A deturpação da Doutrina Espírita, desta forma, sobreviveu sem o autor que causava controvérsia afirmando que humanos poderiam reencarnar até como baratas ou protozoários ou, quem sabe, o vírus da Zyka. Sem esse incômodo, permite-se hoje que se deturpe o pensamento de Allan Kardec em ideias igrejistas, mas finja-se ter "total fidelidade e respeito" ao legado do pedagogo de Lyon.
Daí vemos o surgimento da fase "dúbia" do "movimento espírita", ainda resistente a todo custo, com suas falsas juras de amor a Kardec e com sua falsa rejeição ao igrejismo (entendido como "vaticanização espírita", termo usado para desqualificar o "alto clero" da FEB), enquanto, na prática, adota uma postura abertamente igrejista e catolicizada.
A ideia de decartar uma pessoa "incômoda demais" se reflete no desprezo a Roustaing. Além dele, os "espíritas" criticam também os "peixes pequenos", que levam sozinhos a culpa das irregularidades "espíritas" (tanto na apreciação das ideias kardecianas quanto na suposta prática de mediunidade) que até Chico e Divaldo tanto praticaram, mas das quais saem "completamente inocentados", apesar das muitas provas.

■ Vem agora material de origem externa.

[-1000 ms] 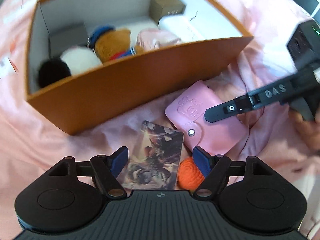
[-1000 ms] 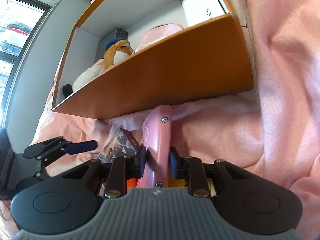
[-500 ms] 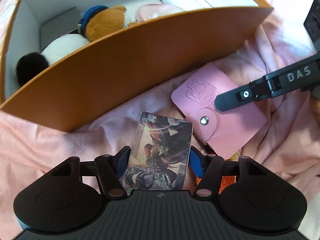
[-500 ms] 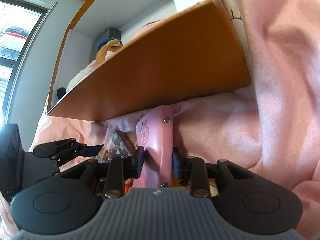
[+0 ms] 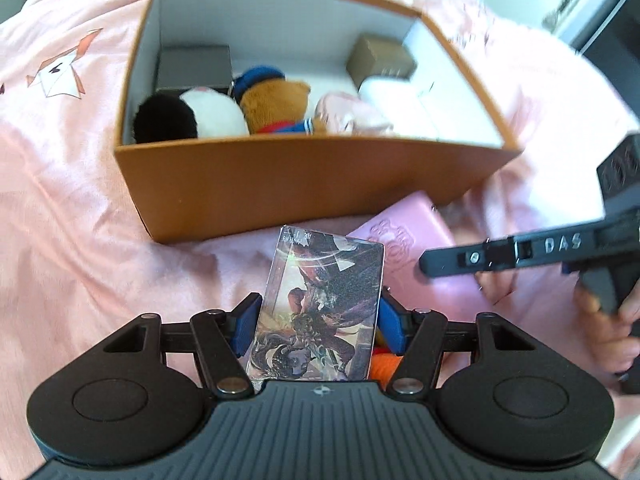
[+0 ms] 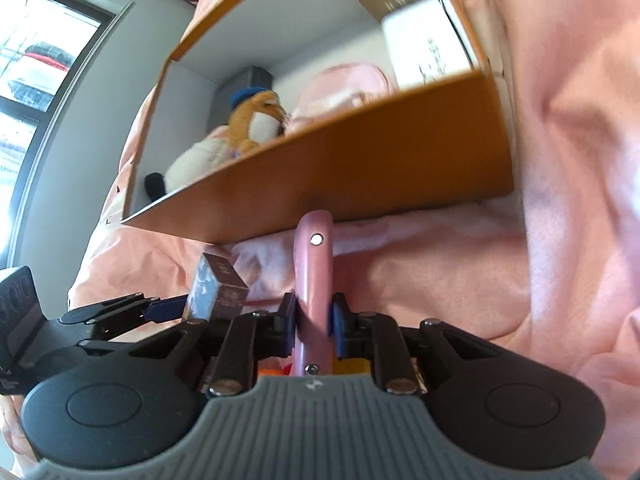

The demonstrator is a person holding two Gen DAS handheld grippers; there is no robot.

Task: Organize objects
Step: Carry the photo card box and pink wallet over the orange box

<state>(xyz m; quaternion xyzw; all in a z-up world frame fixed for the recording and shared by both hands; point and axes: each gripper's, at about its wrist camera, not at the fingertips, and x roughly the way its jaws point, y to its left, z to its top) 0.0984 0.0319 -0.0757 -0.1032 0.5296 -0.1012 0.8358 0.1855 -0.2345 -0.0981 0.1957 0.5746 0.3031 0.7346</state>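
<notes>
On a bed covered with a pink blanket (image 5: 72, 208), the left gripper (image 5: 318, 326) is clamped on the two long edges of an illustrated card (image 5: 320, 308), its blue pads (image 5: 246, 326) pressing in from either side so the card stands tilted up in front of the camera. Just beyond the card's top edge stands an orange box (image 5: 304, 184) with a white lining, its near wall facing the gripper. Inside, along that near wall, lie a black-and-white plush toy (image 5: 188, 114), a brown plush toy with a blue cap (image 5: 272, 98) and a pale pink pouch (image 5: 348, 114); a grey box (image 5: 194, 68) sits in the far left corner, a brown carton (image 5: 380, 58) towards the far right corner, and a white case (image 5: 396, 106) against the right wall. To the right of the card, the right gripper (image 6: 314, 322) is closed on a pink wallet (image 6: 314, 280), which it holds edge-on and upright just in front of the box's near wall; a metal snap shows near the wallet's top end. An orange knitted object (image 5: 384, 364) peeks out from under the card's lower right corner, resting on the blanket. In the right wrist view, a window (image 6: 32, 64) fills the upper left.
</notes>
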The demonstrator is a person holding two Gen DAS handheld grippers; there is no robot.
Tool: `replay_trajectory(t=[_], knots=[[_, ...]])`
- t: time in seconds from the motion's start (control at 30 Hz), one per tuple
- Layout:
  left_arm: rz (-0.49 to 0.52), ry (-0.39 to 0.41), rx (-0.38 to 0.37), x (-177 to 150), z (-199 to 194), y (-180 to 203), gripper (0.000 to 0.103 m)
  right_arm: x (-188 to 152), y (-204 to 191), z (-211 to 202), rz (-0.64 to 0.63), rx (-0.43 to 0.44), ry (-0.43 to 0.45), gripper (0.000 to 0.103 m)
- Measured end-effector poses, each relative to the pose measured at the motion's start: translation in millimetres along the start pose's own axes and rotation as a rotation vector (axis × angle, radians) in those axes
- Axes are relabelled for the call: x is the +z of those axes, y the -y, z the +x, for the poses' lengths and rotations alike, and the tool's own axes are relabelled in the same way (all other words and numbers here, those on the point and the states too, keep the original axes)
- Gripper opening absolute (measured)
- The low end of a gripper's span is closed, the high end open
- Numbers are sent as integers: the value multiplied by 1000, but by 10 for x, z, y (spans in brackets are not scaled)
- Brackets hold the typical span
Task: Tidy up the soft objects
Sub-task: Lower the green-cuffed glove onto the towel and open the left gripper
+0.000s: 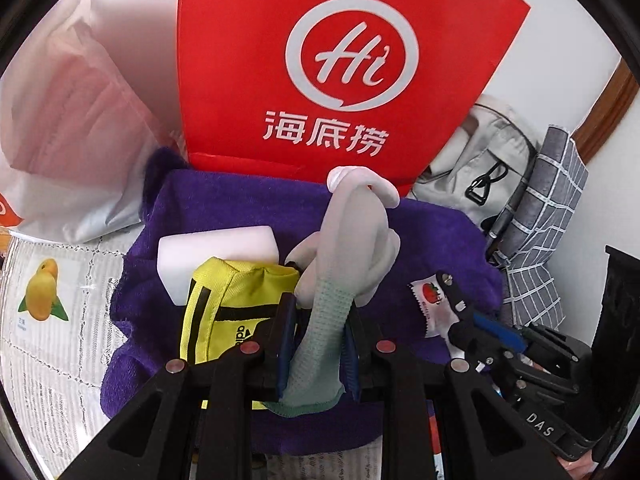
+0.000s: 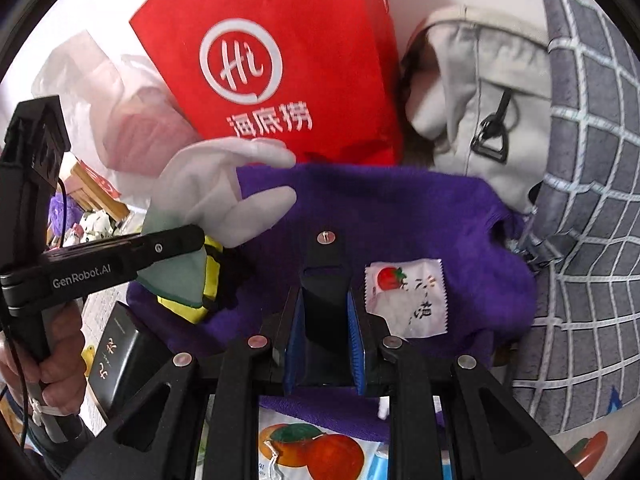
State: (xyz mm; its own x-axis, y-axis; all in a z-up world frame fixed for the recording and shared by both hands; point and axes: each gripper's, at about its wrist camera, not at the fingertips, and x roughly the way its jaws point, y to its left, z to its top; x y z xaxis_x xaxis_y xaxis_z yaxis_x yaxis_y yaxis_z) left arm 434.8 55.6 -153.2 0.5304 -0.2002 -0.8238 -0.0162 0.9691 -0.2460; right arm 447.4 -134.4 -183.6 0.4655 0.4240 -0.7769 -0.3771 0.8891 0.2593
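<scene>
A large red paper bag with a white "Hi" logo [image 1: 320, 60] stands upright at the back of the scene, with a pale grey canvas backpack [image 2: 480, 92] and a grey grid-checked cloth [image 2: 592, 200] crowded beside it on the right and a translucent white plastic bag [image 1: 68, 140] on the left. In front of the red bag a folded purple fleece towel [image 2: 400, 208] lies spread on the desk, whose covering is printed with fruit pictures [image 1: 44, 292]. On the towel sit a yellow-green fabric pouch with black stripes [image 1: 232, 300], a white foam block [image 1: 216, 256] just behind the pouch, and a small white sachet with a strawberry picture [image 2: 404, 300] towards the right. The left hand-held gripper [image 1: 318, 344] pinches the cuff end of a grey-and-white knit work glove [image 1: 344, 264]; the glove's long axis runs straight forward from the jaws, its fingers reaching towards the foot of the red bag, above the pouch and towel. The right hand-held gripper [image 2: 326, 320] has its blue pads pressed close with nothing between them, hovering over the towel's near edge, the sachet just right of its tip. The left one is plainly nearer the glove. Free towel surface lies ahead and to the right; the pouch and block fill the left, and the bags wall in the back.
</scene>
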Motion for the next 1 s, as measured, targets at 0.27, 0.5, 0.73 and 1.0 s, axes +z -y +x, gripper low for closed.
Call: replay_trajectory(t=[0.27, 0.5, 0.73, 1.0], knots=[[-5, -29, -5, -4, 176, 35, 21, -32, -21, 222, -4, -10, -59, 22], [-7, -40, -1, -16, 244, 38, 21, -46, -11, 371, 6, -23, -84, 23], [-6, -51, -1, -25, 280, 21, 21, -61, -2, 368, 5, -27, -83, 23], [6, -58, 1, -27, 275, 47, 23, -70, -26, 203, -7, -36, -59, 25]])
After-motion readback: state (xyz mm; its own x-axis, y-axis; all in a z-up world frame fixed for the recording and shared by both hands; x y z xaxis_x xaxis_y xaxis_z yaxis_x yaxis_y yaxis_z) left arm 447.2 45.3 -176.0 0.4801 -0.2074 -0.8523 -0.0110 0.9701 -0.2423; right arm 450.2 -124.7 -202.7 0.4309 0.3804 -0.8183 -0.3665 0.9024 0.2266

Dessa forma, atribui-se o "mau espiritismo" apenas a "centros espíritas" pequenos, instituições de menor porte, iniciativas de "fundo de quintal", sem o respaldo da FEB nem de federações regionais (sobretudo estas). Os deturpadores de menor status levam a culpa, mas os deturpadores de grande porte (os "peixes grandes") continuam aí, bajulando Kardec e professando o igrejismo.